Grand homme robuste aux yeux plissés, cheveux blancs et épais sourcils noirs jusqu’à un âge avancé, voix tonitruante, Jean Malaurie était avant tout un « personnage », un « grande gueule » hyperactif, luttant contre le déclin de l’Occident : « nos sens sont fatigués. À force de téléphones, de calculatrices, nous sommes devenus des handicapés ». Attiré par le chamanisme, il regrettait qu’il lui soit parfois impossible « de faire comprendre que les ‘peuples premiers’ ont une pensée équivalente à la nôtre ».
« On peut être instruit et sans culture, on peut être analphabète et être néanmoins un sage », affirmait-il. Il décrivait ainsi son travail : « Je suis nomade, je renifle, je note tout, puis je deviens sédentaire, citoyen parmi d’autres, vêtu d’une peau de bête ». Il parlait avec passion des périodes passées dans des igloos, à manger du poisson cru par -5° (et -30° à l’extérieur de l’abri).
Retour à Thulé
Jean Malaurie est né le 22 décembre 1922 à Mayence (Allemagne) où son père enseignait, dans une famille bourgeoise et austère. Il racontait qu’une traversée du Rhin gelé, effectuée lorsqu’il était enfant, a peut-être déterminé sa vocation pour le monde des glaces. Résistant pendant la guerre, il a suivi des études de lettres et de géographie à Paris. Avec son maigre salaire d’attaché de recherche au CNRS, il est parti à Thulé, au nord-ouest du Groenland, en 1950, en tant que cartographe et géocryologue (spécialiste des minéraux).

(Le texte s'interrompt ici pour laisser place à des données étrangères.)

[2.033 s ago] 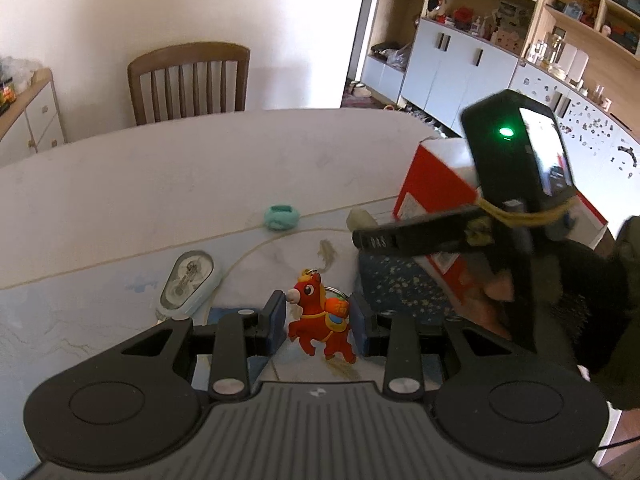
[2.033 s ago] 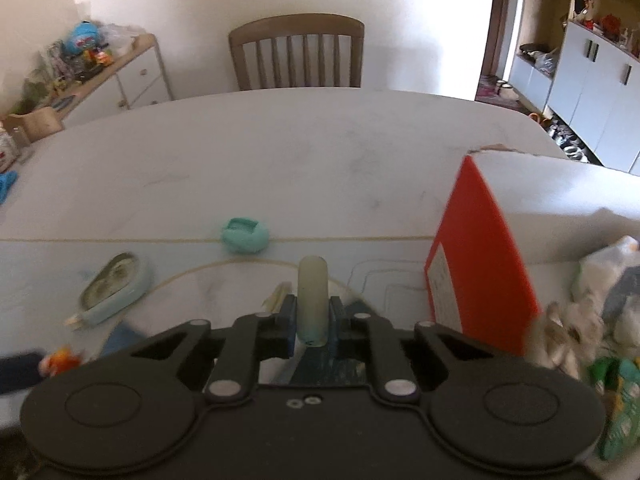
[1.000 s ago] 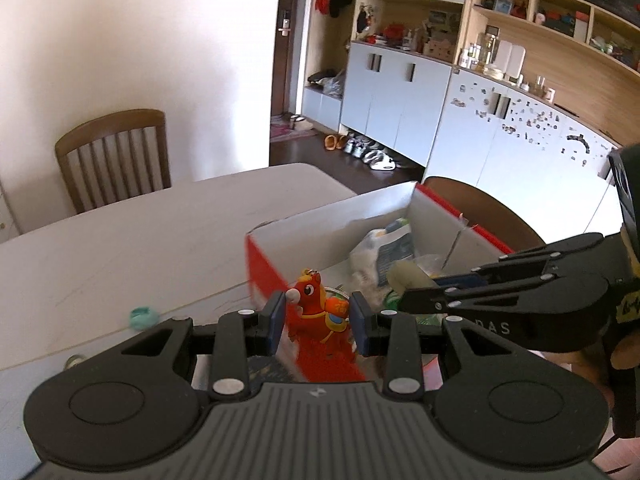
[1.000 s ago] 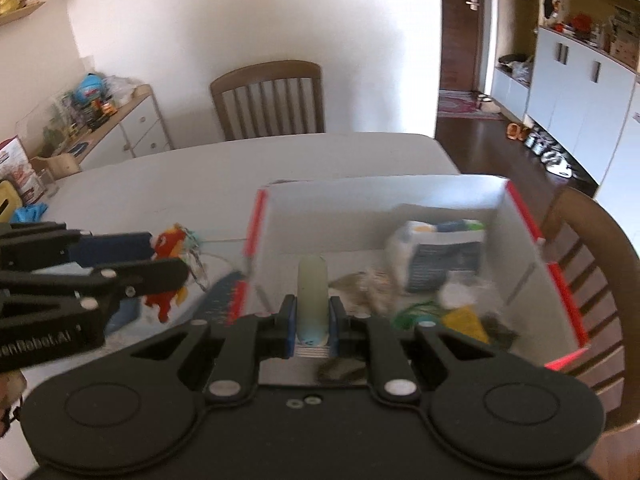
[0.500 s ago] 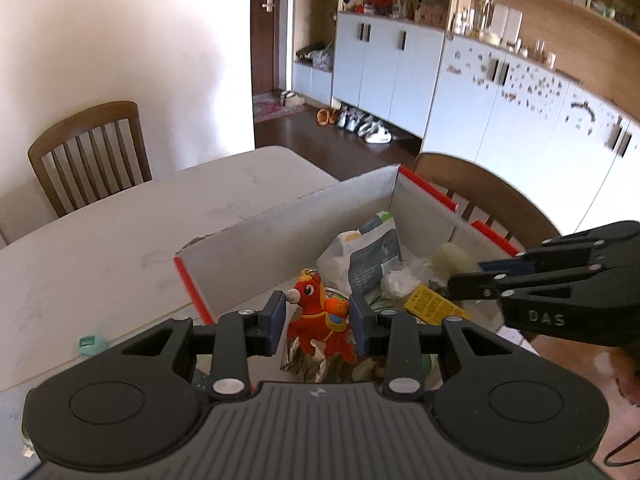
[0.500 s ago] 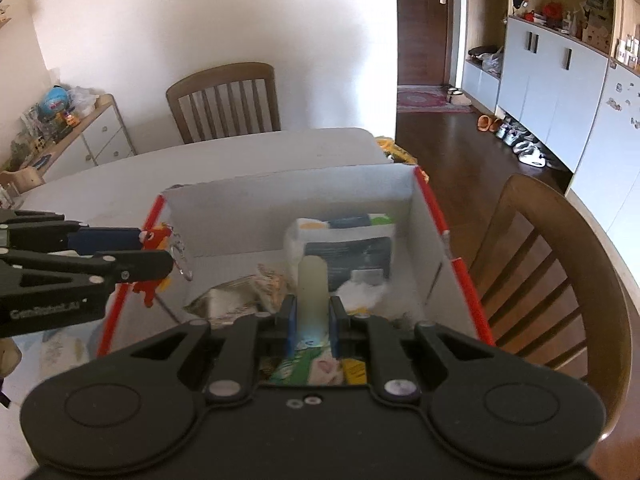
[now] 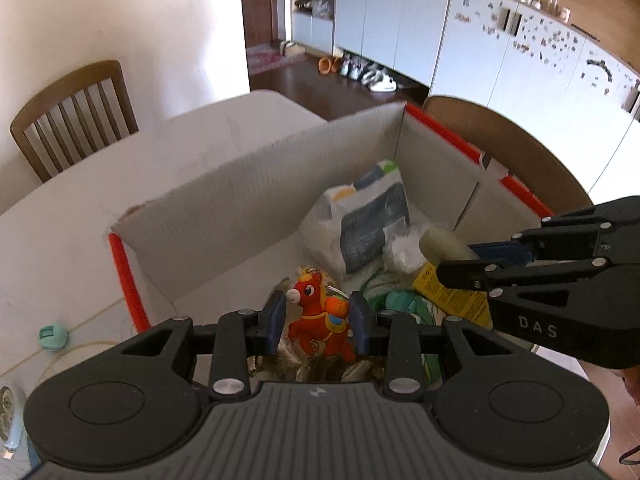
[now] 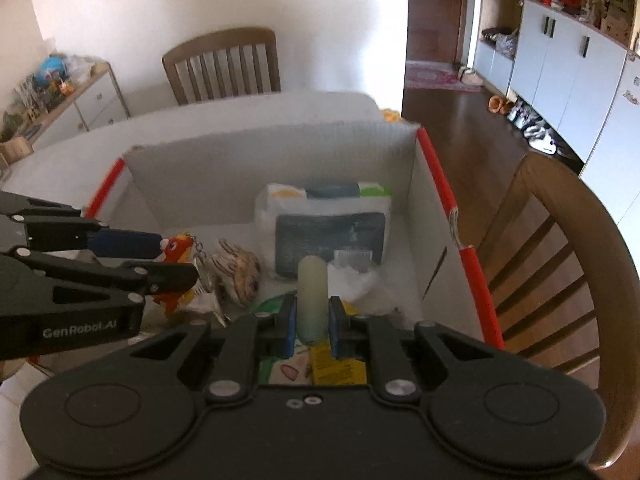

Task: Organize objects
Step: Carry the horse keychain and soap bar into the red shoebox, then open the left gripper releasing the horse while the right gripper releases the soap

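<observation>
My left gripper (image 7: 316,320) is shut on a red toy horse keychain (image 7: 320,320), held over the near left part of a red-edged cardboard box (image 7: 240,196). In the right wrist view the horse (image 8: 176,252) hangs from that gripper at the box's left side. My right gripper (image 8: 312,320) is shut on a pale green tube (image 8: 313,292), also over the box (image 8: 280,148); from the left wrist view the tube (image 7: 444,246) pokes out at the right. Inside lie a white and dark packet (image 8: 328,228), a yellow packet (image 7: 452,296) and other small items.
The box sits on a white table (image 7: 120,176). A small teal object (image 7: 52,336) lies on the table left of the box. Wooden chairs stand behind the table (image 8: 224,64) and right of the box (image 8: 560,240). Cabinets line the right wall.
Both grippers have come in over the box and sunk lower toward its contents, each still holding its object. The box now fills the middle of both views.
</observation>
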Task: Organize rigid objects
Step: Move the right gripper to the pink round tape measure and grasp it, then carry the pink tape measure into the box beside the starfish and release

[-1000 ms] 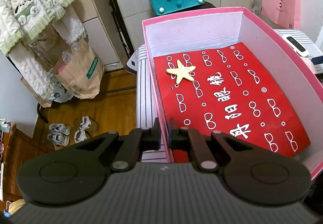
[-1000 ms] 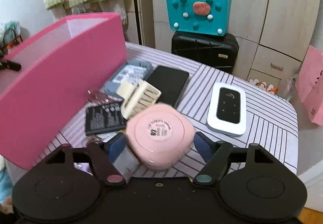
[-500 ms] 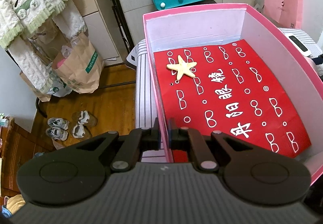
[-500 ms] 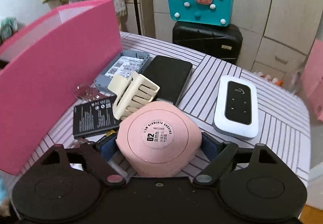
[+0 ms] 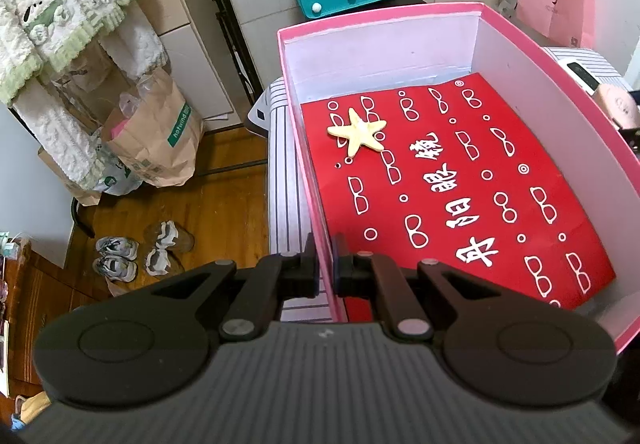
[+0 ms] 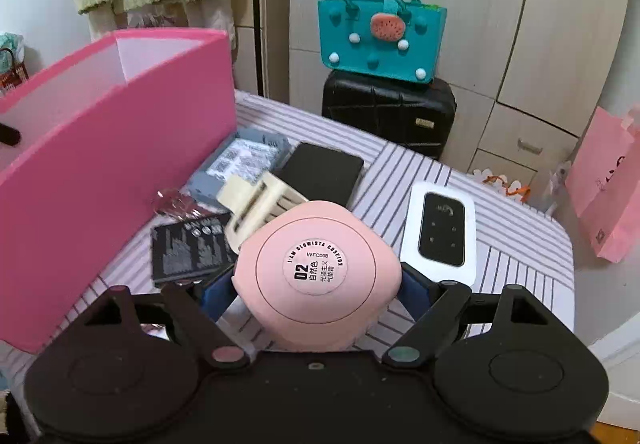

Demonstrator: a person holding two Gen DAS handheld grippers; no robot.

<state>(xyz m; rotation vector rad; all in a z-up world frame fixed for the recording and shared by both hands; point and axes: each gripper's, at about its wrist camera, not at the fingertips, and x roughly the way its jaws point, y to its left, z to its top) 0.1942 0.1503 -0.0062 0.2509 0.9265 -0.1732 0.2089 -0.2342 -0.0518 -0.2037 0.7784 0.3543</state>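
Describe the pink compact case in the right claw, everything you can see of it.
The pink case is a rounded, squarish compact that looks like smooth matte plastic, with a thin circular groove and a round white label printed "02". It is closed, its labelled face turned to the camera. The right claw grips its two sides with blue pads, holding it above the striped table, in front of the cream hair clip.

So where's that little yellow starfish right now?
In the left wrist view, the starfish lies alone inside the pink box, on the red printed sheet, near the box's far left corner.
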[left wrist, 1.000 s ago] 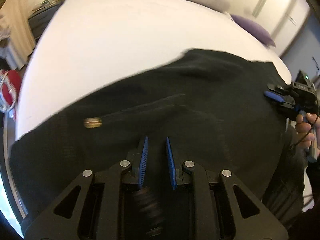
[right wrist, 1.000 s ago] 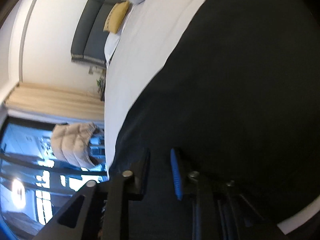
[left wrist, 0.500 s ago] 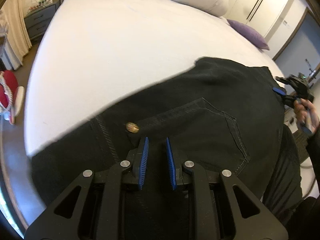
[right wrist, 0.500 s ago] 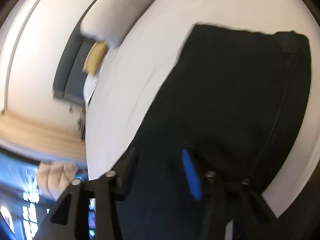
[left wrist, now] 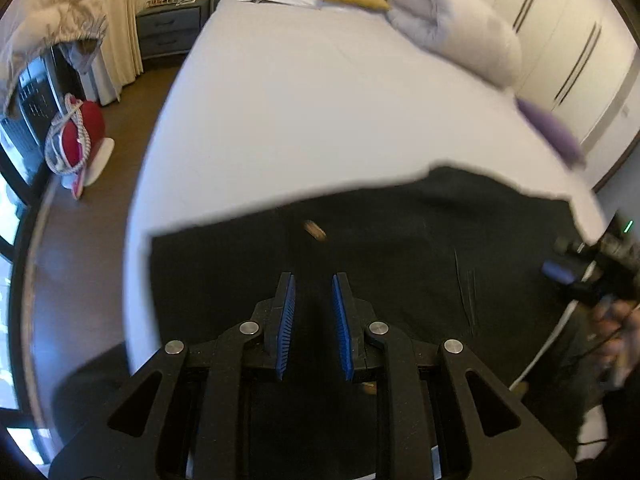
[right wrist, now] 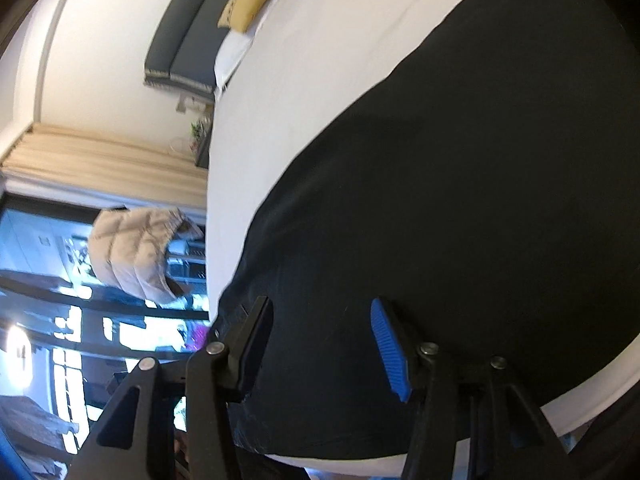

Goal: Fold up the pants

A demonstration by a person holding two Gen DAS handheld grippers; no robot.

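My right gripper jaws have sprung apart, dropping the black pants; my left gripper jaws stay narrow, holding nothing. The pants lie folded at the bed's near edge.

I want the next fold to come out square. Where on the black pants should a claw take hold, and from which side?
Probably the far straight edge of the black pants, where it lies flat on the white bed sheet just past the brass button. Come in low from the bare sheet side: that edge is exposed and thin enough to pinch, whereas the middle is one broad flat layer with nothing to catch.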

Ce séjour a changé sa vie. « Terre humaine » (éditions Plon) est née parce qu’il a été « bouleversé » en 1951 par l’installation brutale d’une base nucléaire américaine : il a voulu avertir du risque que la terre ne soit plus, un jour, humaine. Dans son catalogue figure « Tristes Tropiques » de Claude Lévi-Strauss.
En croisant la géographie, l’ethnologie et l’histoire, Jean Malaurie a contribué à construire une nouvelle approche interdisciplinaire de l’étude de l’homme. « J’aimerais juste que mes cendres soient dispersées au-dessus de Thulé, au Groenland. D’une manière ou d’une autre, je continuerai à vivre, peut-être reviendrai-je sous la forme d’un papillon ? », confiait-il au magazine Télérama, quelques mois avant ses 98 ans. Il déclarait alors avoir « plusieurs projets en cours » pour « remettre sur de bons rails » la collection « Terre humaine », qui selon lui partait « à vau-l’eau ». Il avait quitté ses fonctions de président d’honneur de la collection en février 2021.